Bob St. Clair
- St. Clair in 1961

No. 79
- Position: Offensive tackle

Personal information
- Born: February 18, 1931 San Francisco, California, U.S.
- Died: April 20, 2015 (aged 84) Santa Rosa, California, U.S.
- Listed height: 6 ft 9 in (2.06 m)
- Listed weight: 263 lb (119 kg)

Career information
- High school: San Francisco Polytechnic
- College: San Francisco (1949–1951) Tulsa (1952)
- NFL draft: 1953 (3rd round, 32nd overall pick)

Career history
- San Francisco 49ers (1953–1963);

Awards and highlights
- 5× First-team All-Pro (1955, 1956, 1958, 1960, 1961); 4× Second-team All-Pro (1953, 1954, 1962, 1963); 5× Pro Bowl (1956, 1958–1961); NFL 1950s All-Decade Team; San Francisco 49ers Hall of Fame; San Francisco 49ers No. 79 retired;

Career NFL statistics
- Games played: 119
- Starts: 117
- Fumble recoveries: 7
- Stats at Pro Football Reference
- Pro Football Hall of Fame

= Bob St. Clair =

American football player (1931–2015)

Robert Bruce St. Clair (February 18, 1931 – April 20, 2015) was an American professional football offensive tackle who played 11 seasons for the San Francisco 49ers of the National Football League (NFL). Known for his intelligence and towering size, at 6 ft 9 in tall, St. Clair earned All-Pro honors nine times and is enshrined in the Pro Football Hall of Fame. He played college football for the San Francisco Dons and the Tulsa Golden Hurricane.

== College career ==

A native San Franciscan, Bob St. Clair attended San Francisco Polytechnic High School (located across the street from Kezar Stadium) and the University of San Francisco, and was part of USF's undefeated 1951 team, which famously refused to play in the Orange Bowl because the team was asked to keep its black players, future NFL hall of famer Ollie Matson and future NFL game official Burl Toler, from playing because they were black. Since USF did not return to field a football team for the 1952 season, St. Clair finished his college career at the University of Tulsa.

== Professional career ==
St. Clair was drafted by the 49ers in the third round of the 1953 NFL draft. He played his entire 11-year professional career in San Francisco, making his year at Tulsa the only season he did not play home games in Kezar Stadium.

He began his career by successfully holding out for a $6,000 rookie salary. In his first preseason, he earned his spot on the 1953 team by holding his own against defensive tackle Leo Nomellini in practice. Primarily an offensive tackle, he played alongside the Million Dollar Backfield, whose halfback Hugh McElhenny considered him a dominant blocker. He started every game for the 49ers from 1954 to 1956, when he also received his first Pro Bowl selection.

Due to his size, St. Clair was also an effective special teams player. He blocked 19 field goals over the course of his career, ten of which came in 1956, and was instrumental in Abe Woodson's 105-yard kick return touchdown in 1959.

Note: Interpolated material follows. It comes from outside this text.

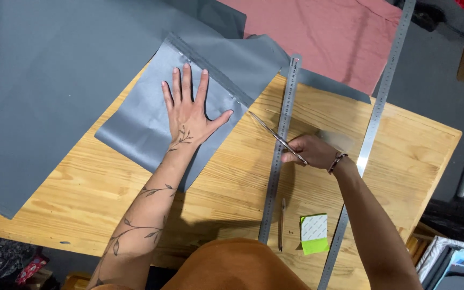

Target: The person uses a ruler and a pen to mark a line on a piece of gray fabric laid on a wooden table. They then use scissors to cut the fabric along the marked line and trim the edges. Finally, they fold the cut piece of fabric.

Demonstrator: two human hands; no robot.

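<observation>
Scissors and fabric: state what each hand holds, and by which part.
The right hand grips the scissors by their handles, blades pointing at the grey fabric. The left hand holds nothing; it lies flat on that fabric.

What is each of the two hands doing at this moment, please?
Left hand: open, flat on the grey fabric piece.
Right hand: closed around the scissors.
</observation>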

His only postseason game came in 1957. After missing eight weeks with a shoulder injury early in the season, St. Clair returned as the 49ers ended the season with an 8–4 record, tying the Detroit Lions to force a one-game playoff, which Detroit won in a 31–27 comeback victory.

St. Clair once again started at least ten games in each of the 1958–1961 seasons, receiving Pro Bowl honors each year. He missed time due to an Achilles injury in 1962, but returned to play the entire 1963 season, for which he received the 49ers' Len Eshmont Award. During the 1964 preseason, he injured his other Achilles tendon during punt return practice, requiring career-ending surgery.

A perennial team captain, St. Clair was nicknamed "the Geek" (Note: In reference to Tyrone Power's character in the 1947 film Nightmare Alley.) by his teammates due to his eccentric off-the-field behavior, including a habit of eating raw meat, which he frequently used to intimidate 49ers rookies.

St. Clair was elected to the Pro Football Hall of Fame in 1990. On January 19, 2001, the city of San Francisco renamed the field at Kezar Stadium in his honor in recognition of his having played all his high school and professional home games and three-quarters of his college home games there, and his number was retired by the 49ers later that year.

== Personal life ==

While still an active player, St. Clair was elected to Daly City's city council in 1958, which included a term as mayor from 1961 to 1962; one of his mayoral and council colleagues was his high school coach Joe Verducci. The 49ers made arrangements for him to fly back to Daly City for council business during road trips. He was the county supervisor for San Mateo County from 1966 to 1974. For many years he owned a liquor store at 24th and Sanchez in Noe Valley, which still bears his name.

St. Clair broke his hip in February 2015; complications led to his death in Santa Rosa, California, on April 20, 2015, at the age of 84.